--- TASK OBJECTIVE ---
Return every line from the records below in which the word "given" is found.

Start of MATERIAL PROVIDED

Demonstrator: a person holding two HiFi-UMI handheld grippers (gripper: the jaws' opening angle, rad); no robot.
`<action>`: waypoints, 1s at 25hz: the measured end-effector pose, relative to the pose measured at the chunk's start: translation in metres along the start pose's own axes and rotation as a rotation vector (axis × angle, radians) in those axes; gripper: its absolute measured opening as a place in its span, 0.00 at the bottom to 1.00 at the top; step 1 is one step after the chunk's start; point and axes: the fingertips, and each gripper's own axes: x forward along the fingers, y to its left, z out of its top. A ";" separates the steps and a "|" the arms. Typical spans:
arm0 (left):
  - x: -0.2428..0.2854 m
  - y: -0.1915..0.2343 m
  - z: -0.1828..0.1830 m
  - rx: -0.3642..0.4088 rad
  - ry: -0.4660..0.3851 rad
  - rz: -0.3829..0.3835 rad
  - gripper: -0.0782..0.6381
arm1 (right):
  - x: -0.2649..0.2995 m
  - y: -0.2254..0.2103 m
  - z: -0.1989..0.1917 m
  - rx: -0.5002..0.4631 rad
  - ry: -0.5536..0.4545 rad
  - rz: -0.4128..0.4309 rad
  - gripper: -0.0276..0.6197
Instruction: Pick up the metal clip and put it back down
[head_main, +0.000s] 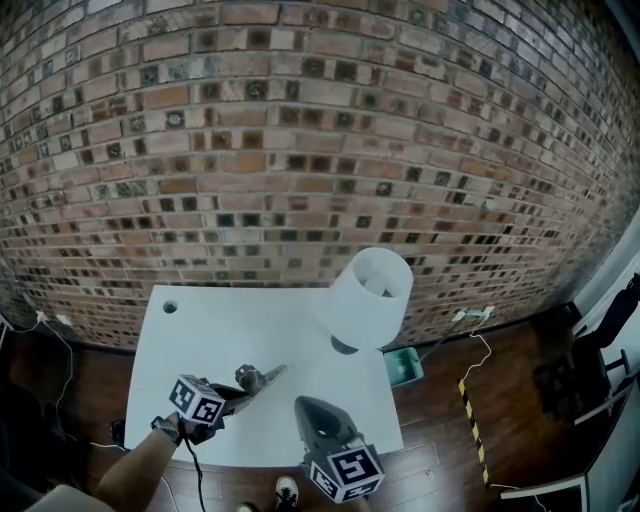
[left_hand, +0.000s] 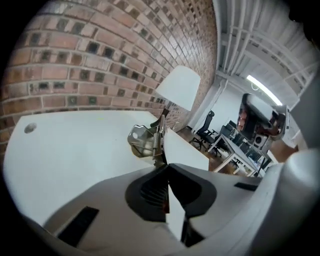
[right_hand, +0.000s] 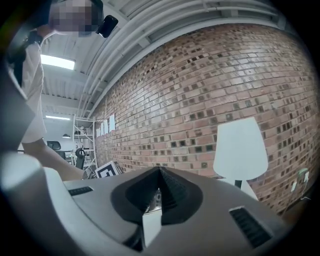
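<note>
Brick filled the far wall (head_main: 300, 130) in the head view, behind a white table (head_main: 230, 330). A lamp (head_main: 365, 297) with a white shade stood at the table's far right. Over the near left part of the table, the left gripper (head_main: 258, 382) pointed right with the metal clip (head_main: 249, 378) at its tip. The right gripper (head_main: 312, 408) hung at the near edge, right of the left one and pointing away from the person.

In the left gripper view, the left gripper (left_hand: 162, 161) had its jaws pressed together on one thin edge of the metal clip (left_hand: 146, 140). The clip stuck out beyond them over the table (left_hand: 75, 150). Whether it touched the tabletop could not be told. The lamp (left_hand: 179, 88) stood beyond it.

In the right gripper view, the right gripper (right_hand: 159, 194) had its jaws closed together with nothing held, facing the brick wall (right_hand: 200, 90) and the lamp (right_hand: 241, 147).
</note>
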 end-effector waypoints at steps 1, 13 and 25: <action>0.008 0.005 -0.004 -0.031 0.018 -0.018 0.15 | 0.000 -0.003 -0.003 0.003 0.006 -0.001 0.02; 0.065 0.053 -0.033 -0.246 0.148 -0.151 0.15 | 0.006 -0.046 -0.040 0.060 0.080 -0.053 0.02; 0.085 0.068 -0.056 -0.308 0.268 -0.124 0.17 | 0.026 -0.064 -0.055 0.110 0.100 -0.069 0.02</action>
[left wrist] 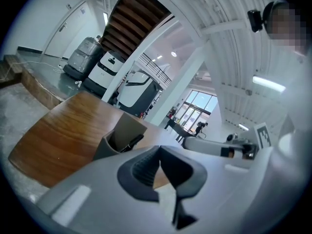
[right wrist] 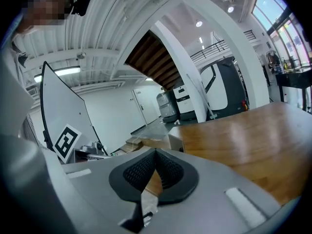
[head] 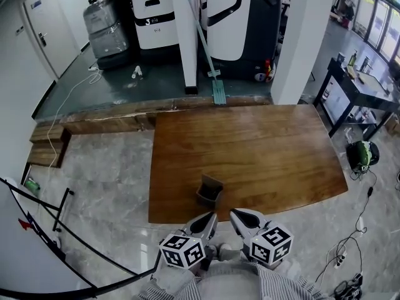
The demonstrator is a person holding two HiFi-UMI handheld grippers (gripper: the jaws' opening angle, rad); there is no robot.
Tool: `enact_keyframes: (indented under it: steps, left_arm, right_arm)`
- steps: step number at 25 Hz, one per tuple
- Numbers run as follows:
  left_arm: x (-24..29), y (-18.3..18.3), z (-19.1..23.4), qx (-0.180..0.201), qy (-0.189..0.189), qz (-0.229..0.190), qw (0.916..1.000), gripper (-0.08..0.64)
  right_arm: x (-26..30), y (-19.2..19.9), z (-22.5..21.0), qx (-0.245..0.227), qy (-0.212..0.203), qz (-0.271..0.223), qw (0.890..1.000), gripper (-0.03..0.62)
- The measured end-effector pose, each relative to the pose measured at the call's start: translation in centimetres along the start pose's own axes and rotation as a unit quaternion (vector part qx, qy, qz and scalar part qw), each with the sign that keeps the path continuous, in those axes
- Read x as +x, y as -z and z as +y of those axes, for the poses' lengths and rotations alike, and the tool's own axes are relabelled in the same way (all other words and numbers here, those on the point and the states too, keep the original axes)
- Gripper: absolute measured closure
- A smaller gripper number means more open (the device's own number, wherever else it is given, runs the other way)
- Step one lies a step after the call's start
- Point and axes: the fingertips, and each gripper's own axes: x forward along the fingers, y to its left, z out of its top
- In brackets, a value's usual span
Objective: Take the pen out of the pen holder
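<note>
A grey-brown pen holder (head: 209, 190) stands on the wooden table (head: 262, 149) near its front edge. In the left gripper view the pen holder (left wrist: 121, 130) is just beyond the jaws, with a dark pen (left wrist: 131, 142) leaning inside it. My left gripper (head: 211, 217) is shut and empty, a little short of the holder. My right gripper (head: 235, 214) hangs beside it, also shut with nothing in it. In their own views, the left gripper (left wrist: 160, 148) and the right gripper (right wrist: 156, 151) both show pads that meet. A corner of the pen holder (right wrist: 176, 142) peeks over the right jaws.
The table's front edge (head: 187, 217) lies just ahead of both grippers, over a marble floor (head: 106, 186). A whiteboard stand (head: 37, 224) is at the left. Grey machines (head: 156, 17) and a pillar (head: 184, 36) stand beyond the table. A dark desk (head: 359, 95) is at the right.
</note>
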Motion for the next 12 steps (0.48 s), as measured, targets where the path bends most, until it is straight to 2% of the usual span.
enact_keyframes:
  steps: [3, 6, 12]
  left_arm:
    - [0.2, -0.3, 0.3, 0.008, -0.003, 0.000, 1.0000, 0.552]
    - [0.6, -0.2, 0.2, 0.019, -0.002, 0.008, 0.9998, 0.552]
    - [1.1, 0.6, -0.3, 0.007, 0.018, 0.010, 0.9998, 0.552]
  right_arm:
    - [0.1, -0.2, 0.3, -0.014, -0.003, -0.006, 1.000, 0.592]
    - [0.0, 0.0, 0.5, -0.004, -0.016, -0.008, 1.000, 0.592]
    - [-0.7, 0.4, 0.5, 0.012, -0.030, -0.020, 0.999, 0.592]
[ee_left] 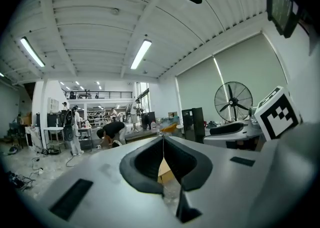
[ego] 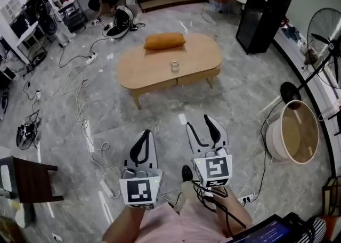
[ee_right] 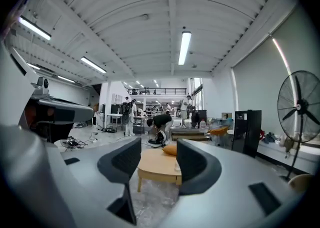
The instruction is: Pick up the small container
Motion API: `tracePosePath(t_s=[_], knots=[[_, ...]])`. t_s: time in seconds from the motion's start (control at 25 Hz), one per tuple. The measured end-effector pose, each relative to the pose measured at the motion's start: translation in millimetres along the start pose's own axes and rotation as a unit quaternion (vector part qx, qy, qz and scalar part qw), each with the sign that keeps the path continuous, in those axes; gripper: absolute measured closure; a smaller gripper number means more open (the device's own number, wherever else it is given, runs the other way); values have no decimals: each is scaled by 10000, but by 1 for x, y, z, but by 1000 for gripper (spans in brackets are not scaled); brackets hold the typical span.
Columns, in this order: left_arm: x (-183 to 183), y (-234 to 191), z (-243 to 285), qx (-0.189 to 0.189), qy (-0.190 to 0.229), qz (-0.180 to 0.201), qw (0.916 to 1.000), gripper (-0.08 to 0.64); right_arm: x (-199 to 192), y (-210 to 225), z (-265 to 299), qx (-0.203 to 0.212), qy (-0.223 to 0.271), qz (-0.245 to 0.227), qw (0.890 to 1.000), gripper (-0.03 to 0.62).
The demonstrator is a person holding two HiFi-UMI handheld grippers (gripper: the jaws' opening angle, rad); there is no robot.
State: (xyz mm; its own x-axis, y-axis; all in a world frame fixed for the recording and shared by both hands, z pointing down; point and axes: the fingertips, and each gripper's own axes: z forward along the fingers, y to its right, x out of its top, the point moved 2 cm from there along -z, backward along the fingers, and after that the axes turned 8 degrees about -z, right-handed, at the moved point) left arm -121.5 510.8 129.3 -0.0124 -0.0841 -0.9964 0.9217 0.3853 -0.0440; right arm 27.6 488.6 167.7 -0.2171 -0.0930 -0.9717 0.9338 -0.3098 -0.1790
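The small container is seen standing upright on the wooden surface, near the middle of its near edge, with an orange cushion lying along the far edge behind it. Both grippers are held low by the person, well apart from the surface. The left gripper is closed, its 2 jaws meeting at the tips with nothing between them. The right gripper is held wide and empty.

The task is judged not yet begun. The container is small and sits close to the edge, so it could be tipped or pushed off by 1 jaw if the approach is off-centre. A reach with the closed left gripper would only knock it. Cables are strewn over the floor to the left, and a foot could be caught on them.
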Motion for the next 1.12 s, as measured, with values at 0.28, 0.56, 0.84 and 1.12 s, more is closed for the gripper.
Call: tracePosePath(t_s=[0.28,0.56,0.84,1.12], knots=[[19,5,92,84,133,46,9999,546,12,62,74,137,123,21,9998,370],[24,-10,149,155,202,11,9997,546,7,93,124,155,72,-126,9998,370],[0,-53,221,217,-6,-127,9997,546,-12,104,203,211,-115,-147,9996,368],[-4,-123,329,177,-51,-272,9995,546,-4,120,316,201,-72,-158,9996,359]])
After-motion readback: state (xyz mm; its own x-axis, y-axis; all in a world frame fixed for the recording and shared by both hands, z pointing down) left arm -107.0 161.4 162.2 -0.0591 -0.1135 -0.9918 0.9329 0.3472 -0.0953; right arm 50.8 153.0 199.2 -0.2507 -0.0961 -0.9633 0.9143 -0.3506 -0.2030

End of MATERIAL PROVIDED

--- WRITTEN SOLUTION ---
- A smaller gripper number means more open (the device's own number, wherever else it is given, runs the other way)
Motion API: `tracePosePath(t_s=[_], knots=[[_, ...]])`. t_s: time in seconds from the motion's start (control at 25 Hz), one per tuple. The measured end-effector pose, each relative to the pose measured at the motion's start: translation in millimetres along the start pose's own axes and rotation as a unit quaternion (vector part qx, qy, qz and scalar part qw), each with the sign that keeps the path continuous, in those axes; gripper: absolute measured closure; a smaller gripper number means more open (the device's own number, wherever else it is given, runs the other way); values have no decimals: each is scaled by 10000, but by 1 for x, y, z, but by 1000 for gripper (spans in brackets are not scaled); brackets hold the typical span.

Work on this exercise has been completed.